- LZ Granderson found inspiration in his darkest moments from Maya Angelou's writings
- Granderson: Despite decline of books, the written word is still powerful and can heal
- Her last written words: "Listen to yourself and in that quietude you might hear the voice of God"
Editor's note: LZ Granderson is a CNN contributor, a senior writer for ESPN and a lecturer at Northwestern University. He is a former Hechinger Institute fellow and his commentary has been recognized by the Online News Association, the National Association of Black Journalists, and the National Lesbian and Gay Journalists Association. Follow him on Twitter @locs_n_laughs. The opinions expressed in this commentary are solely those of the author.
(CNN) -- I never had the chance to meet Maya Angelou. But she has been in my life all along.

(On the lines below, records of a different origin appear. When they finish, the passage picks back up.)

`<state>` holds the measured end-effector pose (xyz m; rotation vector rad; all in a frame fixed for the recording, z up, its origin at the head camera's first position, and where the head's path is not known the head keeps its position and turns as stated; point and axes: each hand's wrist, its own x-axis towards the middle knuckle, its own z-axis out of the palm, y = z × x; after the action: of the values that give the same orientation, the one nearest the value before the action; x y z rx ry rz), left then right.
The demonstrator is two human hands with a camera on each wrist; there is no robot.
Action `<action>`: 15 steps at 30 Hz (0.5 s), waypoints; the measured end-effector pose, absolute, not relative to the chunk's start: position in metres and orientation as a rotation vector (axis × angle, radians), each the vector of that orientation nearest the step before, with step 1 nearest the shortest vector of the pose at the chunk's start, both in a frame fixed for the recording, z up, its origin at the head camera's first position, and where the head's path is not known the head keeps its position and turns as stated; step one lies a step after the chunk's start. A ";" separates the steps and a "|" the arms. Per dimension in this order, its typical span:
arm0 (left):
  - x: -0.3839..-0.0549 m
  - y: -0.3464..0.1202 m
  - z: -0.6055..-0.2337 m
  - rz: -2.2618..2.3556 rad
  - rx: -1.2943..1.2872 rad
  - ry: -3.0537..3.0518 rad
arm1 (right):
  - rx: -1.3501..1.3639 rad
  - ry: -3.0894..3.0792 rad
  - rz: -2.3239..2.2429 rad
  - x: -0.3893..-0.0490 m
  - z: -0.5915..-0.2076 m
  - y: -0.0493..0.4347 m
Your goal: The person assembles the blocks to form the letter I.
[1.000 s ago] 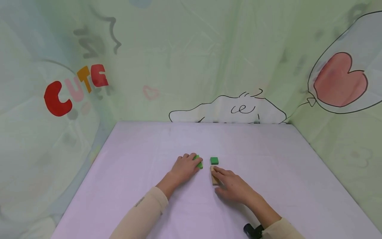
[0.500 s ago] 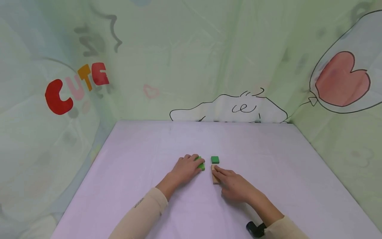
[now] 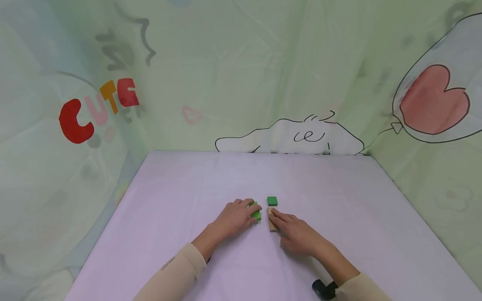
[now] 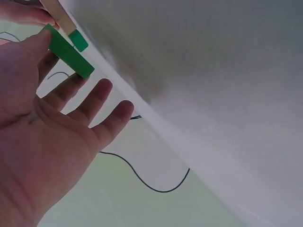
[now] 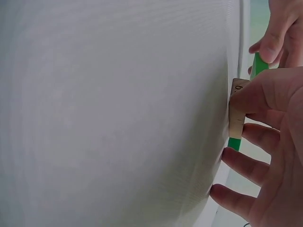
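My left hand [image 3: 235, 217] pinches a bright green block [image 4: 71, 57] between thumb and fingertips, tilted in the left wrist view; its last two fingers are spread clear. To its right, my right hand [image 3: 299, 237] holds an oblong plain wooden block [image 3: 273, 227] lying on the table, two fingers over its top. In the right wrist view the thumb lies across the wooden block's [image 5: 236, 125] side, which has dark printed marks. A small dark green block [image 3: 272, 201] sits just beyond its far end. A narrow gap parts the bright green block from the wooden one.
A pale lilac cloth covers the table [image 3: 180, 179]. Printed fabric walls [image 3: 233, 75] rise behind and at both sides. A black fitting [image 3: 324, 289] sits by the right sleeve [image 3: 361, 288].
My left hand has shifted a little right and nearer with the bright green block. My right thumb has drawn in from the wooden block's near end; that block has stayed in place.
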<state>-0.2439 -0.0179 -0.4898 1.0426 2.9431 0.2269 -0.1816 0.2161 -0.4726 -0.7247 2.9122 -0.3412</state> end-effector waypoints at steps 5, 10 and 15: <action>-0.233 -0.018 -0.486 0.251 1.106 2.921 | -0.725 2.910 -0.341 -0.181 -0.472 0.216; -0.221 -0.018 -0.482 0.252 1.154 2.896 | -0.758 2.907 -0.371 -0.181 -0.470 0.217; -0.211 -0.017 -0.481 0.254 1.192 2.874 | -0.766 2.893 -0.411 -0.181 -0.470 0.218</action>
<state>-0.2113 -0.0170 -0.4805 1.1920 2.8742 0.2543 -0.1806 0.2181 -0.4703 -0.7659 2.8931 -0.4108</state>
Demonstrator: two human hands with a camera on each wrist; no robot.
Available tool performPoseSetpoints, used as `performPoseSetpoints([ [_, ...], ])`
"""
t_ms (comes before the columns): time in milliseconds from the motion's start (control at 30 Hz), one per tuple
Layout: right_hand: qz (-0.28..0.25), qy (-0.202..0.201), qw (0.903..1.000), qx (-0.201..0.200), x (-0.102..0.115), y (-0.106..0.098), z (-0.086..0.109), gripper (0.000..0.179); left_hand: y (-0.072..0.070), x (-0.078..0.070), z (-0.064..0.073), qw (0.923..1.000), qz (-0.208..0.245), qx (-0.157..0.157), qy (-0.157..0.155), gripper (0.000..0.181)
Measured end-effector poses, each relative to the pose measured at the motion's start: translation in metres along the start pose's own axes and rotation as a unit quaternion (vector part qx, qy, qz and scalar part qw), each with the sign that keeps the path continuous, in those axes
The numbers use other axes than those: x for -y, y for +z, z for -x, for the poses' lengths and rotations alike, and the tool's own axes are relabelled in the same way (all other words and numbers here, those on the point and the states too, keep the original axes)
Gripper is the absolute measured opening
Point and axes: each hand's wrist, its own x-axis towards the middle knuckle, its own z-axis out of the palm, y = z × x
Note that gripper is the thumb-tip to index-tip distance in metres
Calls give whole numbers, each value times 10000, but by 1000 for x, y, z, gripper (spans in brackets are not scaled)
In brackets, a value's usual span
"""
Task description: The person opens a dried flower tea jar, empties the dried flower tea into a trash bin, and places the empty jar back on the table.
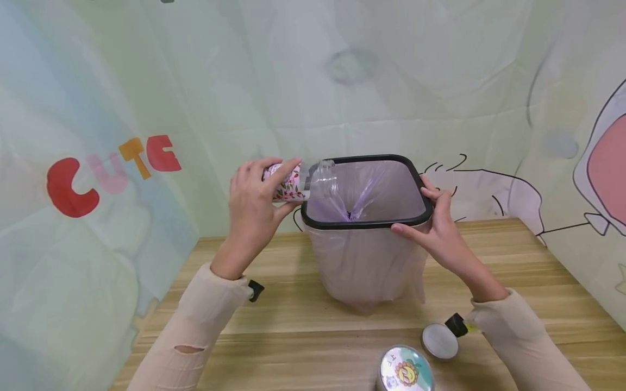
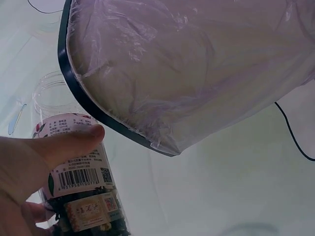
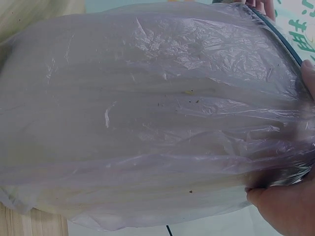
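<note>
My left hand (image 1: 254, 198) grips a clear jar (image 1: 324, 182) with a flowery label, tipped on its side so that its uncapped mouth points over the left rim of a trash bin (image 1: 364, 260). In the left wrist view, dark dried pieces lie in the base end of the jar (image 2: 76, 179), beneath a barcode label. A thin purplish bag lines the bin and hangs down outside under the black rim (image 1: 362, 224). My right hand (image 1: 442, 231) holds the bin's right front corner, thumb on the rim and fingers along the side.
On the wooden table (image 1: 283, 331) near the front stand a round container (image 1: 407, 372) with a sunflower picture on top and a silver lid (image 1: 440, 341). Printed cloth walls (image 1: 274, 70) enclose the table at the back and sides.
</note>
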Motion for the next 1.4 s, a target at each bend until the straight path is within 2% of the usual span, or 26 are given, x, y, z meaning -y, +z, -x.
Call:
performPoseSetpoints([
  [333,67,-39,10000,5,2,0,-1,72,2,-1,-4,9995,-118,-21,276,75],
  [500,-59,-24,10000,23,3,0,-1,72,2,-2,-6,9990,-174,11,417,75],
  [1400,-196,29,9998,56,0,0,1,70,1,-2,-12,9946,-561,-72,875,70],
])
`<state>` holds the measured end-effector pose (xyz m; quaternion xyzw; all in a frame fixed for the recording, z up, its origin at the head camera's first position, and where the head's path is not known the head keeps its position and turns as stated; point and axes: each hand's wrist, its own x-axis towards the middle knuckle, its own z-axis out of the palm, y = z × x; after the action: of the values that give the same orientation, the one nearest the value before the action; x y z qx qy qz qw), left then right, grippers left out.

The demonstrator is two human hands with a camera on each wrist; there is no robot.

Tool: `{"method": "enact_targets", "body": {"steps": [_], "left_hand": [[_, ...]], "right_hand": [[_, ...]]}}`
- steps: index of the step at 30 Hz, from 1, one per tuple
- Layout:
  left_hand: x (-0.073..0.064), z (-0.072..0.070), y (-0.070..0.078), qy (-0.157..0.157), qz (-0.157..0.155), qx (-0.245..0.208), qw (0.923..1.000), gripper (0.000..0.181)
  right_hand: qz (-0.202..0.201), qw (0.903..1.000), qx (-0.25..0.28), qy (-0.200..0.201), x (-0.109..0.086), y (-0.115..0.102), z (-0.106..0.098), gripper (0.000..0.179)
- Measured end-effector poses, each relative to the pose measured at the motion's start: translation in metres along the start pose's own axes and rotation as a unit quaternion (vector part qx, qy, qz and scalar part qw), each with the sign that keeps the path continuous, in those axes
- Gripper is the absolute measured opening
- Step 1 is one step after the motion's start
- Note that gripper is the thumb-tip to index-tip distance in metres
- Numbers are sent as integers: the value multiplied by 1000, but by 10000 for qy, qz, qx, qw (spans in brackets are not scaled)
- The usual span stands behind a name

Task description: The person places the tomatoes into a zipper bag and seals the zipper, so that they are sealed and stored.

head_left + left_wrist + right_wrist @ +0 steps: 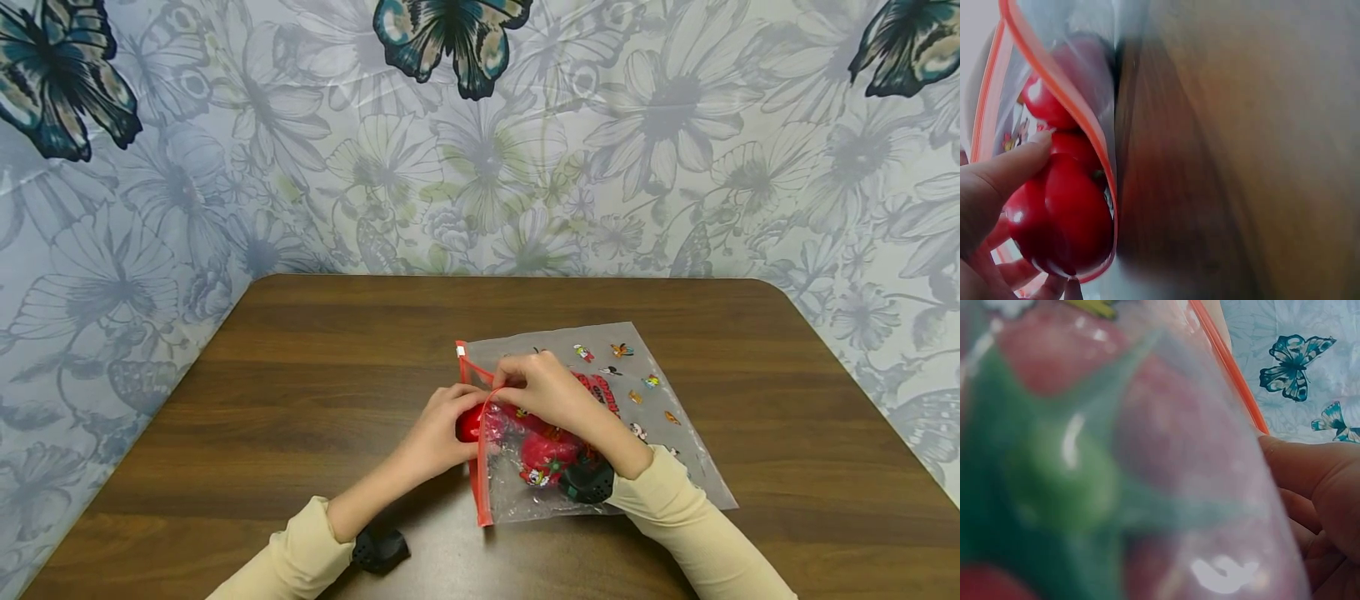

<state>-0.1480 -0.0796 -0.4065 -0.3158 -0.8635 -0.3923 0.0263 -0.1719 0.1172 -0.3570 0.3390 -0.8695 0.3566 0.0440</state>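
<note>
A clear plastic zip bag [693,454] printed with small cartoon figures lies on the table, its red-orange zip edge [483,496] facing left and gaping. At this mouth my left hand [442,429] grips a glossy red lobed vegetable [1079,219], thumb above and fingers below, partly inside the bag. More red vegetables [546,450] lie deeper in; a star-shaped green stem top [1066,475] shows blurred through the plastic in the right wrist view. My right hand [551,392] pinches the bag's upper zip edge between thumb and fingers.
The brown wooden table [300,358] has rounded far corners and stands against a wall covering [487,200] with flowers and butterflies. A black wrist device [380,550] sits at my left wrist, another [587,479] at my right, over the bag.
</note>
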Motion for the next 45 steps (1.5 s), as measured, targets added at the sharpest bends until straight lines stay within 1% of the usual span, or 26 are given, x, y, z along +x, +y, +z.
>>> {"method": "enact_targets", "body": {"steps": [4, 6, 8, 10, 13, 15, 17, 20, 23, 30, 37, 40, 45], "left_hand": [[0, 6, 5, -74, 63, 150, 9998, 62], [-2, 6, 6, -162, 40, 129, 9998, 65], [-6, 4, 6, -268, 0, -68, 9996, 66], [-11, -1, 5, -402, -74, -356, 9985, 66], [-19, -10, 4, -599, -266, -806, 9946, 63], [-22, -15, 4, -708, -383, -978, 9919, 62], [-24, -17, 4, -756, -468, -1000, 9910, 58], [-24, -15, 6, -723, -516, -932, 9917, 54], [-24, -11, 9, -643, -496, -829, 9932, 52], [-23, 1, 17, -448, -318, -785, 9954, 47], [-16, 13, 20, -187, -139, -683, 9974, 39], [-13, 17, 22, -141, -142, -667, 9976, 38], [-7, 27, 26, 36, -308, -786, 9964, 35]], "right_hand": [[-4, 10000, -16, -3, -3, 0, -1, 14], [-12, 10000, -16, -6, -5, 0, -1, 14], [-34, 10000, 2, -5, -6, -1, -2, 14], [-48, 10000, 26, -8, -7, -1, -2, 14], [-67, 10000, 27, -9, -9, -2, -3, 14], [-70, 10000, 17, -6, -10, -2, -3, 15], [-85, 10000, -11, -2, -11, -3, -4, 15], [-95, 10000, 3, -16, -13, -4, -4, 15], [-89, 9999, 21, -51, -15, -5, -4, 15], [-105, 9998, 107, -131, -19, -8, -6, 16], [-122, 9996, 178, -165, -23, -8, -6, 16], [-137, 9997, 138, -158, -24, -8, -6, 17], [-185, 9997, 42, -143, -26, -8, -6, 17]]}}
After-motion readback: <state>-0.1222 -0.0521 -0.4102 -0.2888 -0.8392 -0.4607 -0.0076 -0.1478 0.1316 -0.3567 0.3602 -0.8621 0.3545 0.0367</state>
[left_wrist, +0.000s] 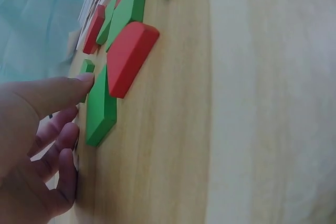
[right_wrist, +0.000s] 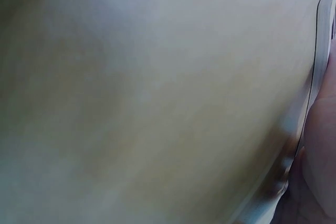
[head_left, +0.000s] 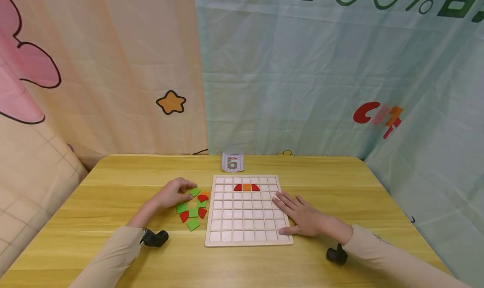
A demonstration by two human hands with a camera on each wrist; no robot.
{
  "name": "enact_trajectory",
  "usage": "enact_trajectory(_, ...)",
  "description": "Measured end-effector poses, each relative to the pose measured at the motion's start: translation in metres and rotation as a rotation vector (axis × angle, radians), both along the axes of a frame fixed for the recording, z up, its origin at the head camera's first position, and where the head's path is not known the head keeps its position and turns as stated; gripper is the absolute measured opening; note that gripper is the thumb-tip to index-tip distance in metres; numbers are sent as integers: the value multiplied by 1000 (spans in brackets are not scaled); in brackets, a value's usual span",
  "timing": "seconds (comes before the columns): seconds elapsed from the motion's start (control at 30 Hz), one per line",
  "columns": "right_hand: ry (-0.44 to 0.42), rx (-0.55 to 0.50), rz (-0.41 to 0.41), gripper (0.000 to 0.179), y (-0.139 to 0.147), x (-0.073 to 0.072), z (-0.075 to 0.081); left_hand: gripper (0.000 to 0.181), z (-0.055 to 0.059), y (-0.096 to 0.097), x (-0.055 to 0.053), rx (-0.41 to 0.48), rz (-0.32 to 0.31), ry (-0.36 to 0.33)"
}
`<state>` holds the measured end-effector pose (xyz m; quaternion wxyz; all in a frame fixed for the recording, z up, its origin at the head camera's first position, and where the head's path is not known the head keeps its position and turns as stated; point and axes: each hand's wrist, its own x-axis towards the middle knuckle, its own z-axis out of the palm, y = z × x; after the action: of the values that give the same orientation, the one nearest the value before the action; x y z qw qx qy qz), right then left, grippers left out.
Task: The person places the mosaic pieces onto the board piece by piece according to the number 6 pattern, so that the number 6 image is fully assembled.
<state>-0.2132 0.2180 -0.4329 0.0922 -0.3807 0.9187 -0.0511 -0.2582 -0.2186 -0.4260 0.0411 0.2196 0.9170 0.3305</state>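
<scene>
Left hand [head_left: 177, 193], fingers pinching a green tile [head_left: 194, 191] left of the board [head_left: 249, 244]; right hand [head_left: 305, 217], fingers extended, rests on its right edge. A low lift could drag the neighbouring red tile [head_left: 203, 198].

I see a curtained-off booth, wider premises unclear: printed fabric hangings [head_left: 302, 77], cartoon star [head_left: 171, 102] and bright lettering [head_left: 360, 114] on them, close behind a wood-grain surface [head_left: 227, 268].
</scene>
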Motion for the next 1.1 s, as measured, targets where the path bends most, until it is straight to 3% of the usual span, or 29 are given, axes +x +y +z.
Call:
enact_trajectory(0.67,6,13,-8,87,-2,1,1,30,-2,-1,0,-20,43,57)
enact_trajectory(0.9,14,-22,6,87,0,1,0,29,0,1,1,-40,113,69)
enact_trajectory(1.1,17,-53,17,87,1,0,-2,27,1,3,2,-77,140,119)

In some of my darkest moments, her prose was a lit candle.
When I felt alone, her words were my company.
The times when I saw the glass ceiling hovering over my career, suffocating my joy, turning my hard-fought acceptance of my truth into a self-loathing cage from which I saw no escape, Maya Angelou came to me and said she knew why I sing.
As much as she is known as a great defender of women's rights and lyrical curator of the black experience, I found so many of her words transcended the plight of any one particular group. She was so adept at linking us all through the human condition. I know I'll never be as good a writer as she was. But it's because of the effect her gift continues to have on me that I continue to try.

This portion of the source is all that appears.